Shares of Gateway Inc. (NYSE: GTW) surged 16 percent Thursday as investors and analysts cheered its distribution pact with America Online (NYSE: AOL).

In early trading Gateway, which topped estimates in the third quarter, jumped 8 1/4 to 58.



AOL-Gateway: Win, win?




The two companies announced a distribution pact where AOL will run Gateway.net under the Gateway brand and invest $800 million in cash and stock in the PC vendor. AOL gets "aggressive marketing" for its service on Gateway PCs and the pair will share revenue.

AOL, which also topped estimates Wednesday, grows it's AOL everywhere strategy. The two companies will also work on home networking devices.

Good move for AOL, Gateway

Wall Street, which has been wary of Gateway's move to be an ISP, rallied behind the AOL deal. Teaming up with AOL sure beats Gateway buying an ISP, analysts said.

"We see Gateway to be an intelligent fit to AOL since Gateway sells PCs directly to the consumer," said James Preissler, an AOL analyst with PaineWebber. "In addition, Gateway has a strong consumer-focused approach and brand, similar to AOL, which targets the mass market audience."

Gateway.net will remain as a separate standalone brand, but will include personalized content, features and functionality from AOL. Gateway also offloaded expenses related to Gateway.net.

Henry Blodget, an analyst at Merrill Lynch, said AOL effectively eliminated a potential competitor in Gateway.net, which was sending traffic directly to Yahoo! (Nasdaq: YHOO).

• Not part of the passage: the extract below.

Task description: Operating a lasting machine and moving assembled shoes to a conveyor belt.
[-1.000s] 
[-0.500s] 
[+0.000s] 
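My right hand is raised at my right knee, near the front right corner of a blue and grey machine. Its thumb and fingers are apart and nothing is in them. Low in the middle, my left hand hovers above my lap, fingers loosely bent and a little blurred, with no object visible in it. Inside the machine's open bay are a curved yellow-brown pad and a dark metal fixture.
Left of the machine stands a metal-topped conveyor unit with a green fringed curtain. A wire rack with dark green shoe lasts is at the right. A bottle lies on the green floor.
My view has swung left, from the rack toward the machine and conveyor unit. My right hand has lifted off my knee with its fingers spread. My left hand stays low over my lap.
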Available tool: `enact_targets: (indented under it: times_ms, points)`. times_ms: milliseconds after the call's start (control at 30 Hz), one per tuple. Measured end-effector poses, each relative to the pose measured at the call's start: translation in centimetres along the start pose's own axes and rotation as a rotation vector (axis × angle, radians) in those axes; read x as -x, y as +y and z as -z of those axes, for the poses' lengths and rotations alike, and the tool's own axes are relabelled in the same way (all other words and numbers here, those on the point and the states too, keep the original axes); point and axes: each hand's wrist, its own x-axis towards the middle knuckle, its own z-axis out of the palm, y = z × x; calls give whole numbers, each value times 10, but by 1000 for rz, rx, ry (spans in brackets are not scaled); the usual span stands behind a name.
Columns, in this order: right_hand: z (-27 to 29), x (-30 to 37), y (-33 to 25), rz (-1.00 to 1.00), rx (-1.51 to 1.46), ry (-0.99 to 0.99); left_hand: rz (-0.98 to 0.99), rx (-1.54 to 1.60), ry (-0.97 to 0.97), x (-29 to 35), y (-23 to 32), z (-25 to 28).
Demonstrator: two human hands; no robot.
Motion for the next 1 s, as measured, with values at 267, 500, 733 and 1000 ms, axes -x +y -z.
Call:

"We think the revenue share between the two companies shows a strong commitment to the partnership between AOL and Gateway, which is reinforced by the stock and cash swaps," said Preissler, referring to the usual AOL bounty deals. "Both companies plan on sharing the revenue from subscriber fees, advertising, e-commerce, the co-branded online software store sales, and training revenue."

Bah humbug

Not everyone was so enamored with the AOL deal. USB Piper Jaffray analyst Ashok Kumar pointed out that Gateway is still predominately a PC maker and the revenue split is favored toward AOL.

"The company's partnership with AOL is an important step in participating the increasingly back-end loaded revenue stream in the PC market," wrote Kumar in a report.

But ...

"The exact bounties and profit split ratios of the agreement are opaque," said Kumar. "While Gateway would still like to own its customers, it will be able to partake in only a minuscule portion of the $5.73/sub/month that AOL generates in advertising and e-commerce revenue."

Kumar also said AOL could cannibalize Gateway.net by making it just another one of its brands. He added that the AOL relationship could strain Gateway's partnership with Microsoft (Nasdaq: MSFT).